===== Given data
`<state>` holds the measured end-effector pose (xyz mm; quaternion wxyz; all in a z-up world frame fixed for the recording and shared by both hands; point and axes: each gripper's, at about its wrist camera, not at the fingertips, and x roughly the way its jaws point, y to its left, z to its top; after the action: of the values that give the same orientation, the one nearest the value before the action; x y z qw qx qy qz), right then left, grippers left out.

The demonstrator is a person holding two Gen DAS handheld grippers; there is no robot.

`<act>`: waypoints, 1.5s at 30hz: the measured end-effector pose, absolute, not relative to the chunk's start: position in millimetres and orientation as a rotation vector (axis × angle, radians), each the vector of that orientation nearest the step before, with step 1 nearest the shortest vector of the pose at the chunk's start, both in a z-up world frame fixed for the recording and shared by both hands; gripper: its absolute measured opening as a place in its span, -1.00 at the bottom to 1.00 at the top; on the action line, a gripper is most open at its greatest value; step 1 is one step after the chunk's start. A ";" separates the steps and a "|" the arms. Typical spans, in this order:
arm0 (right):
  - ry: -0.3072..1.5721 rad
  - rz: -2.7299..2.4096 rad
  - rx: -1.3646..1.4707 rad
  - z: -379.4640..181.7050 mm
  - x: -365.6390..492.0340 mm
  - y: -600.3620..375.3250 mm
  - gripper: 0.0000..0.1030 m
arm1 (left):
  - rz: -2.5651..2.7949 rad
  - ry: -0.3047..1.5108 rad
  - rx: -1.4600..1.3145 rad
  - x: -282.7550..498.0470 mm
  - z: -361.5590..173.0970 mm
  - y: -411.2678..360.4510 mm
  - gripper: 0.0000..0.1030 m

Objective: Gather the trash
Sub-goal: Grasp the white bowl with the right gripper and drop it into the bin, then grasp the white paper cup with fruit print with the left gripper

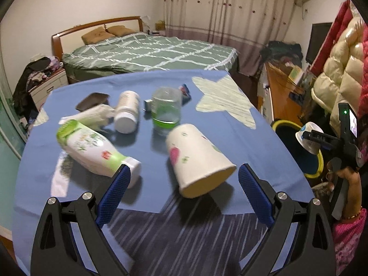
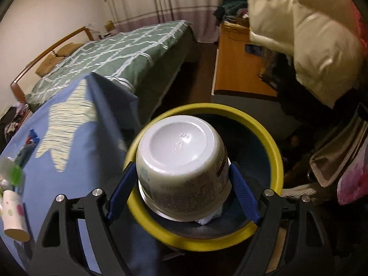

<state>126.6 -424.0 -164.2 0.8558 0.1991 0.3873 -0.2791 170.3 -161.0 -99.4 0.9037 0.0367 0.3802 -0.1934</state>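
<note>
My left gripper is open above the blue table. A paper cup with small prints lies on its side between and just ahead of its blue pads, apart from both. A green-capped white bottle lies by the left pad. Behind it lie a white bottle, crumpled tissue, a dark tray and a small wrapper, and a clear cup with green liquid stands upright. My right gripper is shut on a white plastic tub, held bottom-up over the yellow-rimmed bin.
The bin stands on the floor off the table's right edge, and a person's hand holds the right gripper above it. A bed lies behind the table. A wooden desk and hanging padded jackets crowd the right side.
</note>
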 end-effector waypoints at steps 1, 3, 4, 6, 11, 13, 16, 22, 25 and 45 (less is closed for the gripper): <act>0.816 -0.588 0.427 -166.9 125.5 -427.8 0.50 | -0.402 0.792 0.082 171.1 -101.5 -164.9 0.81; 0.819 -0.591 0.431 -170.0 123.4 -432.5 0.50 | -0.410 0.807 0.095 172.3 -107.2 -173.0 0.81; 0.819 -0.592 0.430 -170.8 122.7 -433.3 0.52 | -0.413 0.813 0.100 173.3 -109.2 -176.2 0.81; 0.818 -0.589 0.432 -171.8 121.0 -437.2 0.57 | -0.415 0.822 0.112 175.0 -113.3 -183.5 0.81; 0.819 -0.582 0.436 -175.5 119.9 -438.2 0.57 | -0.401 0.841 0.125 184.3 -121.6 -196.9 0.81; 0.823 -0.578 0.435 -176.0 120.1 -437.8 0.57 | -0.398 0.845 0.126 188.7 -122.0 -196.1 0.81; 0.828 -0.572 0.436 -177.5 122.3 -437.2 0.57 | -0.395 0.854 0.126 197.1 -122.9 -203.6 0.81; 0.834 -0.565 0.438 -178.9 124.7 -439.0 0.57 | -0.387 0.892 0.108 217.4 -116.4 -214.5 0.81; 0.832 -0.557 0.447 -180.2 124.3 -439.8 0.57 | -0.368 0.923 0.081 233.0 -115.7 -212.5 0.81; 0.826 -0.522 0.475 -187.5 120.0 -446.7 0.57 | -0.375 1.048 0.119 259.5 -149.7 -225.3 0.41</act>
<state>120.0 -446.7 -187.5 0.8560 0.2260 0.3930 -0.2484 259.5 -225.3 -149.7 0.8474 0.0564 0.4971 -0.1778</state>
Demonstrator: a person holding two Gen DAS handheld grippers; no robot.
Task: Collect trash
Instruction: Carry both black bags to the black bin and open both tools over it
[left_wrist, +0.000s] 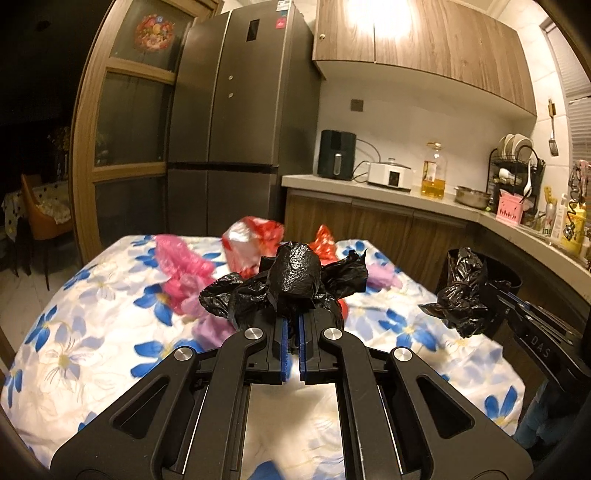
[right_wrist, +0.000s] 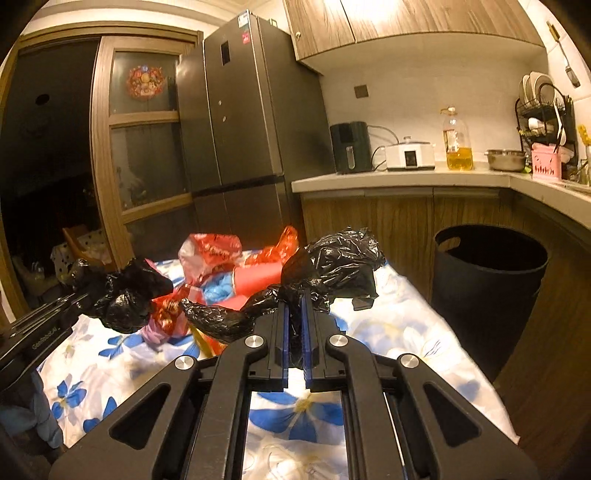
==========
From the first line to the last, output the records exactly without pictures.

`<state>` holds the measured end-effector pose (xyz mm; quaternion wxyz; all in a z-up world frame fixed for the recording and shared by both hands; point and axes: each gripper's, at about its wrist camera, not at the fingertips, and x roughly the way its jaws point, y to its left, z to its top; after the action: of the values that give the same orientation, the one nearest the value before the action; x y z qw qx qy qz), right then left, grippers left out.

The demonstrator is a person holding two Gen DAS handheld grippers; there is no robot.

`<act>`: waypoints, 1.5s at 30hz: the measured end-effector pose, absolute, not relative to the chunk's start: position in millimetres and orientation as a rotation vector (axis × angle, radians), each the vector of that orientation nearest the step before, with step 1 nearest the shortest vector of the pose at the chunk's start, both in a z-up world frame fixed for the recording and shared by both hands; gripper: its absolute measured opening as a place in its span, -1.00 at the bottom to 1.00 at the top; on the action line, a gripper is most open at its greatest value; step 1 is one step after the chunk's start. A ";" separates the steps and a "|" the arms. Typical spans, in this order:
arm0 (right):
  - ry: -0.3072..1.5721 rad
  - rz: -2.7299..2.4096 rad
  - rx: -1.3646..1.4707 rad
  - z: -379.4640..181.7050 mm
  - x: -365.6390..492.0340 mm
  - y: -600.3620..375.3250 mm
  - gripper: 0.0000..0.1030 m
arm1 (left):
  - rz: -2.5651..2.7949 rad
  - ry: -0.3047..1.5108 rad
  - rx: -1.4600..1.3145 rad
  - x: -282.7550..498.0470 mm
  - z: -361.5590..173.0970 mm
  - y: -411.2678..360.4510 mm
  - gripper: 0.0000..0.1030 m

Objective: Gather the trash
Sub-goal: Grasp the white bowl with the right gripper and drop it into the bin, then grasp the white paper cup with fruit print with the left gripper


<state>126.6 -424.0 -164.2 0.8558 0.1991 0.3873 -0.2791 170.3 -161.0 -99.4 0.9037 0.0367 0.3802 -0.1934</state>
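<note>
My left gripper is open above the blue table. A paper cup with small prints lies on its side between and just ahead of its blue pads, apart from both. A green-capped white bottle lies by the left pad. Behind it lie a white bottle, crumpled tissue, a dark tray and a small wrapper, and a clear cup with green liquid stands upright. My right gripper is shut on a white plastic tub, held bottom-up over the yellow-rimmed bin.
The bin stands on the floor off the table's right edge, and a person's hand holds the right gripper above it. A bed lies behind the table. A wooden desk and hanging padded jackets crowd the right side.
</note>
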 end-effector waypoints at steps 1, 3, 4, 6, 11, 13, 16, 22, 25 and 45 (less is closed for the gripper): <act>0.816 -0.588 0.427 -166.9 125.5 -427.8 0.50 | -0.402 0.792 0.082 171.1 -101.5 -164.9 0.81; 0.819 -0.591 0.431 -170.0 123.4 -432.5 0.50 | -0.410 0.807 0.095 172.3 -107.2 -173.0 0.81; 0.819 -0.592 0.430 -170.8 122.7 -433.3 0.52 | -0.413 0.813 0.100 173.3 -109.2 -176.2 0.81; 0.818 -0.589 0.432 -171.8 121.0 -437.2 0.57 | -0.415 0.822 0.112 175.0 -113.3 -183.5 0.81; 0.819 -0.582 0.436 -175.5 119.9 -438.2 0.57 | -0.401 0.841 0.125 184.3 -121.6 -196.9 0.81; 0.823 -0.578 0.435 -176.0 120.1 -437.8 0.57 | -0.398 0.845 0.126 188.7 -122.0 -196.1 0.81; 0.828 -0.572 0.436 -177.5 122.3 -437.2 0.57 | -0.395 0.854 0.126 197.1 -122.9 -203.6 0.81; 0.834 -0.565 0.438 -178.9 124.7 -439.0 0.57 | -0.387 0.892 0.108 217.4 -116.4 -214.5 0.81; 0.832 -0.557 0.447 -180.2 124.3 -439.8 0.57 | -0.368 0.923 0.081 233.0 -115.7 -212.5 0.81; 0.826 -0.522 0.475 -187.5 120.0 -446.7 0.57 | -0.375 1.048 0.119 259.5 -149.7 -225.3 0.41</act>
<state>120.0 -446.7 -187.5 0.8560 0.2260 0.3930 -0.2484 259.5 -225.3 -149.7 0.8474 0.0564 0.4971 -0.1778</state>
Demonstrator: a person holding two Gen DAS handheld grippers; no robot.
Task: Collect trash
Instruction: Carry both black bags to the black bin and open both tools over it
[left_wrist, +0.000s] 
[right_wrist, +0.000s] 

This output completes the exercise.